Luego de la tercera ronda le conté.
-Mirá Al-ber-to: las chicas tienen ese qué sé yo histérico, que cuando les da por reir no ríen para satisfacer el impulso de reír que vos y yo tenemos. Sino que lo hacen para burlarse de esa cosa que les nace en la boca del estómago y que les hace menear así la cabeza. Estoy seguro que no lo entendés, pero así es. Es pura histeria. Yo odio esa histeria, pero me mata la curiosidad.
-No. No entiendo.
-Bah, tranquilo. Solo te estoy utilizando para desahogarme.
-Bueno.
Un par de días antes, ella y yo nos encontramos solos en las escaleras de la funeraria. Subíamos rápido, pues así es su paso.
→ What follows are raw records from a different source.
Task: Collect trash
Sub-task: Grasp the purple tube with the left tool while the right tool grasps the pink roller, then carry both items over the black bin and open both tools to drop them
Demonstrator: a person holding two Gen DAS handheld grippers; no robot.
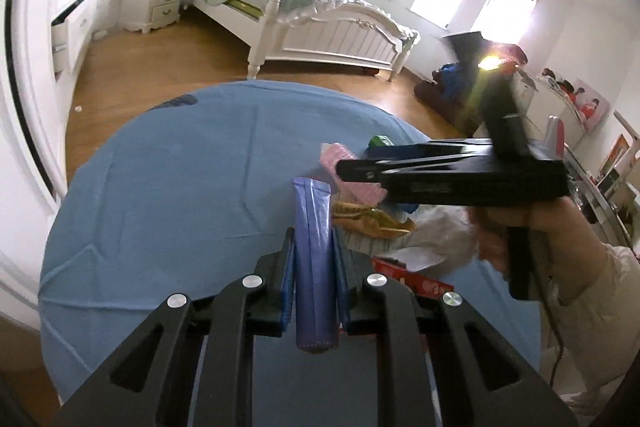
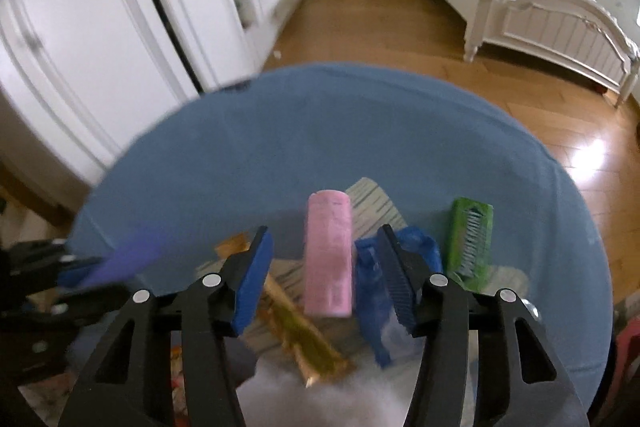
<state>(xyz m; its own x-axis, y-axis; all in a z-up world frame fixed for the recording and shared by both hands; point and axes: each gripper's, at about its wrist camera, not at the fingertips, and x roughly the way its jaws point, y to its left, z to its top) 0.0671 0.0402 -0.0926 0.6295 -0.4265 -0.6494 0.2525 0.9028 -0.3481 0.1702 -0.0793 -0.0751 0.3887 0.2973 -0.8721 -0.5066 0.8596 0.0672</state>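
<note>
A pile of wrappers lies on a round table under a blue cloth (image 1: 180, 187). My left gripper (image 1: 314, 239) is shut on a long purple sachet (image 1: 312, 211), which sticks out forward between the pads. In the right wrist view that sachet (image 2: 128, 259) and the left gripper (image 2: 76, 273) show blurred at the left edge. My right gripper (image 2: 323, 233) is open above the pile. A pink wrapper (image 2: 329, 255) lies between its jaws with a gap on each side. Seen from the left wrist, the right gripper (image 1: 352, 171) hovers over the pink wrapper (image 1: 340, 155).
Around the pink wrapper lie a gold wrapper (image 2: 296, 323), a blue wrapper (image 2: 372, 291) and a green packet (image 2: 470, 239). A white plastic bag (image 1: 436, 231) and a red box (image 1: 416, 279) sit near the person's hand. A white bed (image 1: 320, 23) and wardrobe (image 2: 100, 47) stand beyond the table.
</note>
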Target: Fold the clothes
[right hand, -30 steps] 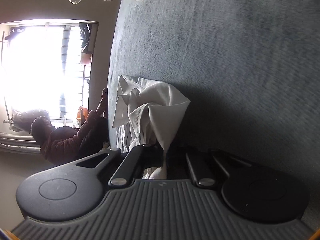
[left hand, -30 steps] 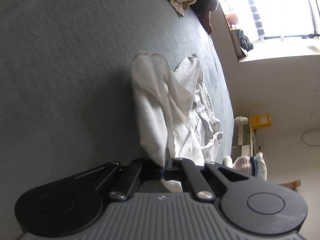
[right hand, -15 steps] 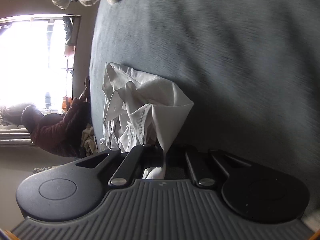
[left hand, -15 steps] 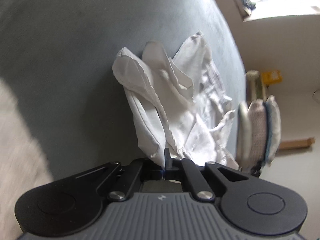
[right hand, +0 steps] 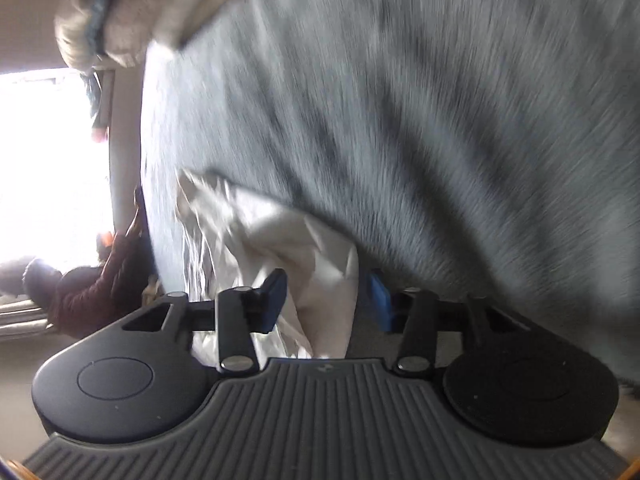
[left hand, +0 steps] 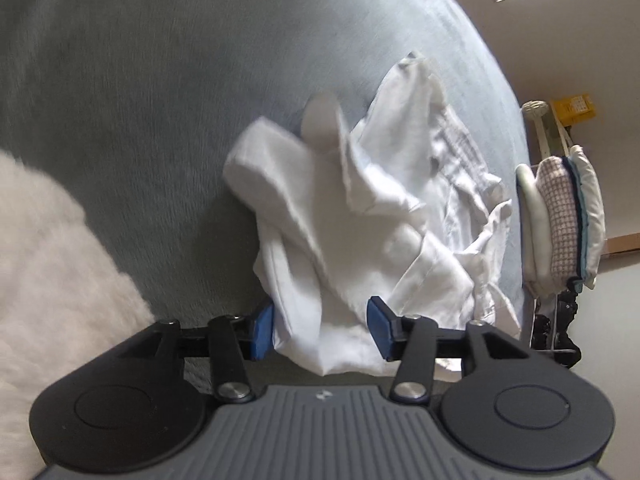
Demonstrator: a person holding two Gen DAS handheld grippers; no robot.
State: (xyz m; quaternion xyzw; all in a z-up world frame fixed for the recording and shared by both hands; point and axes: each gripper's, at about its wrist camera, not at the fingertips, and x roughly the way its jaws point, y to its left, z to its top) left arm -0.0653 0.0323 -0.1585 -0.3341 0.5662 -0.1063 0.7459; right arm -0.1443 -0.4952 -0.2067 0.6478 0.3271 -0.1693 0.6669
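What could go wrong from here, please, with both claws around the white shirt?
1. Both claws, left claw and right claw, have just been opening with the shirt loose between the pads, so it may slump into a crumpled heap.
2. The shirt lies near the bed edge and could slide off.

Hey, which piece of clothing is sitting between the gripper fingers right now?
The crumpled white shirt on the grey bed: its fabric lies between both grippers' opened jaws. The folded stack at the bed's edge and the dark red jacket by the window lie apart.
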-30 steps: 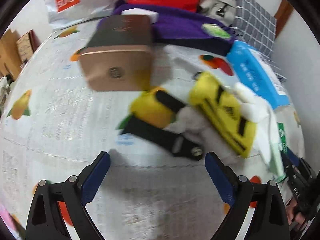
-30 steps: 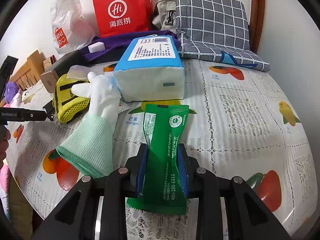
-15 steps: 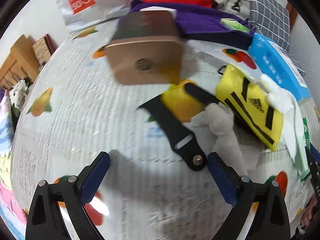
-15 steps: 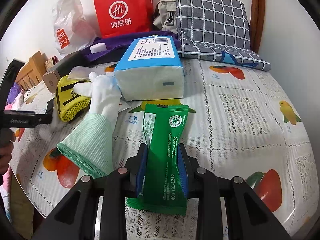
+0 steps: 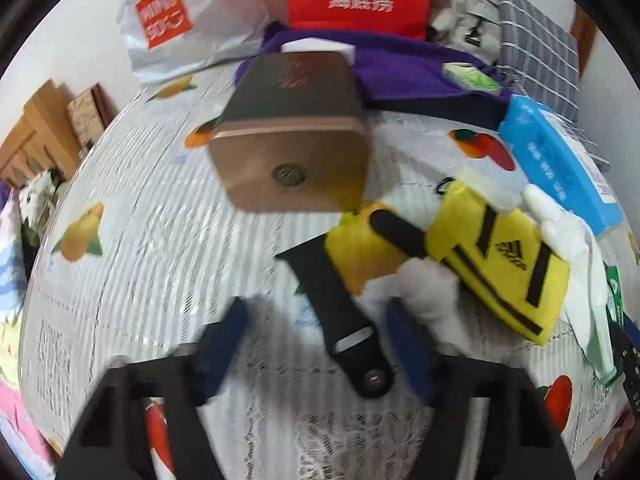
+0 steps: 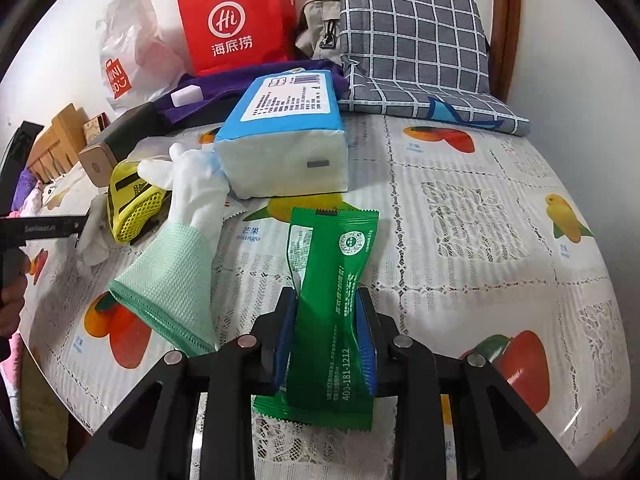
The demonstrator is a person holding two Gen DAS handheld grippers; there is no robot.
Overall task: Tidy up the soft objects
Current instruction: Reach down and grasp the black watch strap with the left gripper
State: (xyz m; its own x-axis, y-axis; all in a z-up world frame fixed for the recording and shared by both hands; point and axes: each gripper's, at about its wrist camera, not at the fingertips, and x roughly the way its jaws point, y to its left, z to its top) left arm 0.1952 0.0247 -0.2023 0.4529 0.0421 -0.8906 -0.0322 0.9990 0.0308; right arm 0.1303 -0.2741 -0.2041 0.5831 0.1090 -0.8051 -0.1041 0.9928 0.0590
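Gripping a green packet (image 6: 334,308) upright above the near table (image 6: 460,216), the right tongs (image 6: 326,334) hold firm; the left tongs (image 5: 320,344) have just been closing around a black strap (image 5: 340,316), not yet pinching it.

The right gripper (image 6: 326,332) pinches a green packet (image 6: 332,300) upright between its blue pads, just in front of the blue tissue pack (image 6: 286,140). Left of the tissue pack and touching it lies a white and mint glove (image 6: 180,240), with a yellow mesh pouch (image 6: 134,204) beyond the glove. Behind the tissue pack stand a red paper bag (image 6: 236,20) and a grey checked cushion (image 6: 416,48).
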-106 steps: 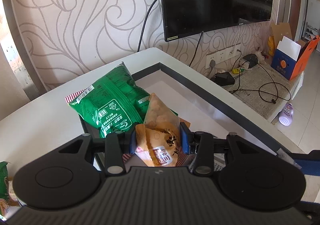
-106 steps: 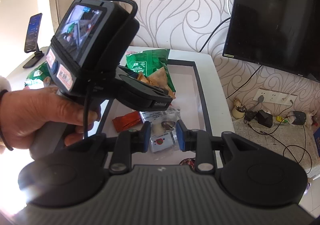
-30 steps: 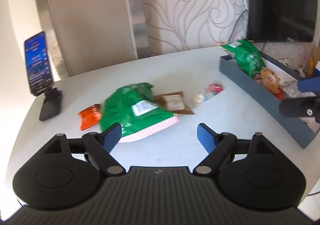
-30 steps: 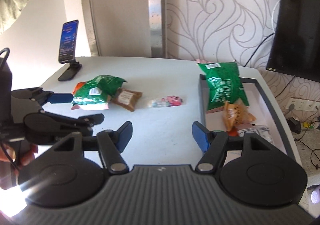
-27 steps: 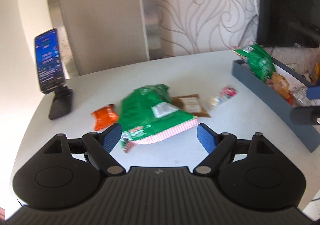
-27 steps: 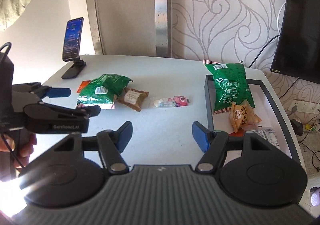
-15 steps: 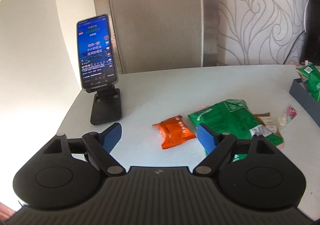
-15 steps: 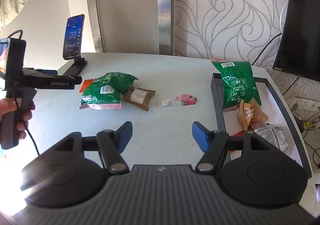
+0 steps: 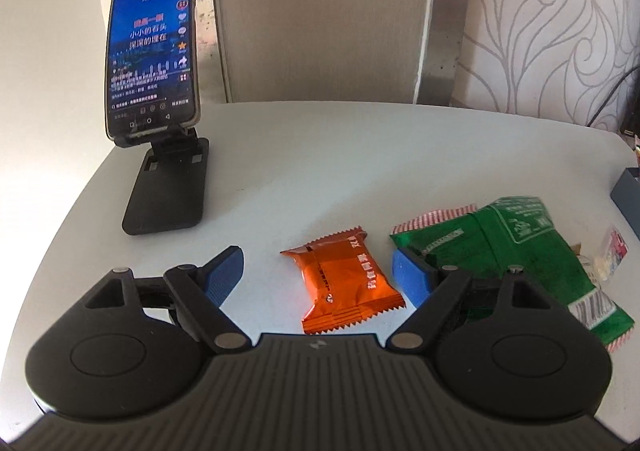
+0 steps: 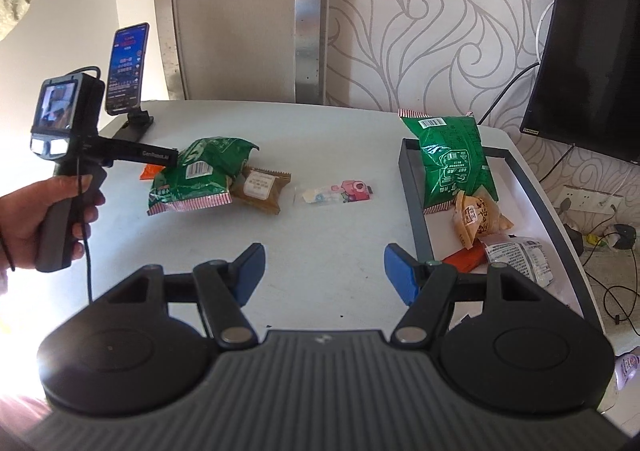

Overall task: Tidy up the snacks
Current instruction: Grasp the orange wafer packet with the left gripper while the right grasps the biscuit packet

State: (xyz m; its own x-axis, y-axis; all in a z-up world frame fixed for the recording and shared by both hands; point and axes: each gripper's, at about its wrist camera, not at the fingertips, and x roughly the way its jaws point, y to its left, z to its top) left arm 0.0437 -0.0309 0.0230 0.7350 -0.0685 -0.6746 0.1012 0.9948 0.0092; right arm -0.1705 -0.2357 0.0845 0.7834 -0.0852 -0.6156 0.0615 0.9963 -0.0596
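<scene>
Between the spread fingers point(image 9: 224, 271), orange packet point(image 9: 346, 285)

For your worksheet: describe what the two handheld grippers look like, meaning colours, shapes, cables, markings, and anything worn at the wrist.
Each gripper is matt black with a ribbed body, two round discs, silver pivot pins and blue ribbed finger pads. The left gripper, seen from the right wrist camera, has a pistol handle, a small lit screen, white lettering along its arm and a thin black cable. A dark band circles the wrist of the hand.

Snack packet point(image 9: 347, 279) left of bag point(image 9: 516, 247)
</scene>
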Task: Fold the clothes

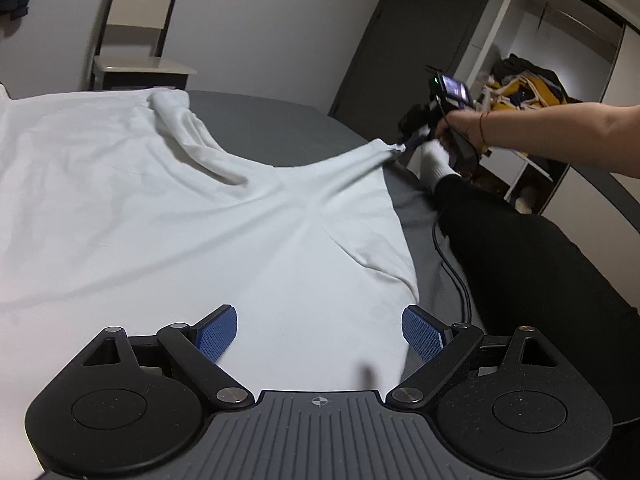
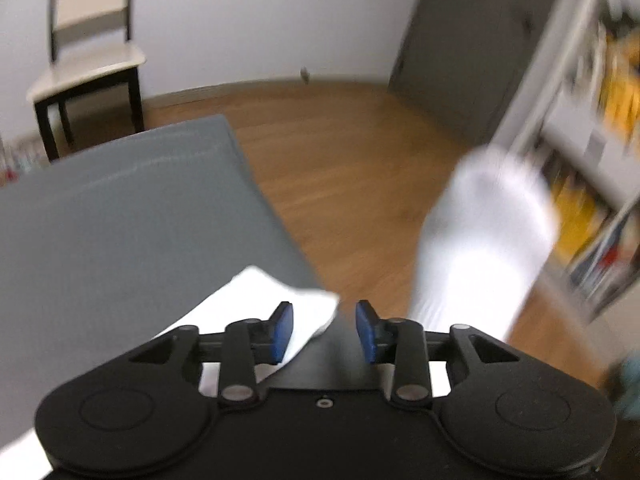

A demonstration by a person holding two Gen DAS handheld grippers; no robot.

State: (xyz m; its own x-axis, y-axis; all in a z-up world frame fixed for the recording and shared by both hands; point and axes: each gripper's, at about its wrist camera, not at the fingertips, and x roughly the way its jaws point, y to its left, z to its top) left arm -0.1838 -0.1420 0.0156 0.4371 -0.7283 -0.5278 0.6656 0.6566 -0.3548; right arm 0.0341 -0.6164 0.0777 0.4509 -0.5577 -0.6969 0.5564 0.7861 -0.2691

-Tomá -le dije con disimulo.
-¿Qué es eso?
-Una flor, ¿Las conoces?
-¿Para el muerto?
-No, para vos.
-No me jodás.
-En serio. Ya te dije, andaba en la floristería para encargar el arreglo del muerto. Y te compré una flor.
-Uno no anda regalando flores en los funerales. A menos que sea el muerto.
-Mmm... Entonces me traés muerto.
-Ese es el peor piropo que he recibido.
Esa noche cuando regresé a mi casa, la chica del abrigo de corduroy azul me esperaba en el balcón. Abrí la puerta, llegué al balcón. Encendí un cigarrillo a oscuras y me paré al lado de ella, mirando la calle en actitud similar a la suya.
-¿Qué mirás? -le dije.
-¿Cuántos callejones solitarios conocés? -su manera particular de preguntar cosas que nunca entiendo.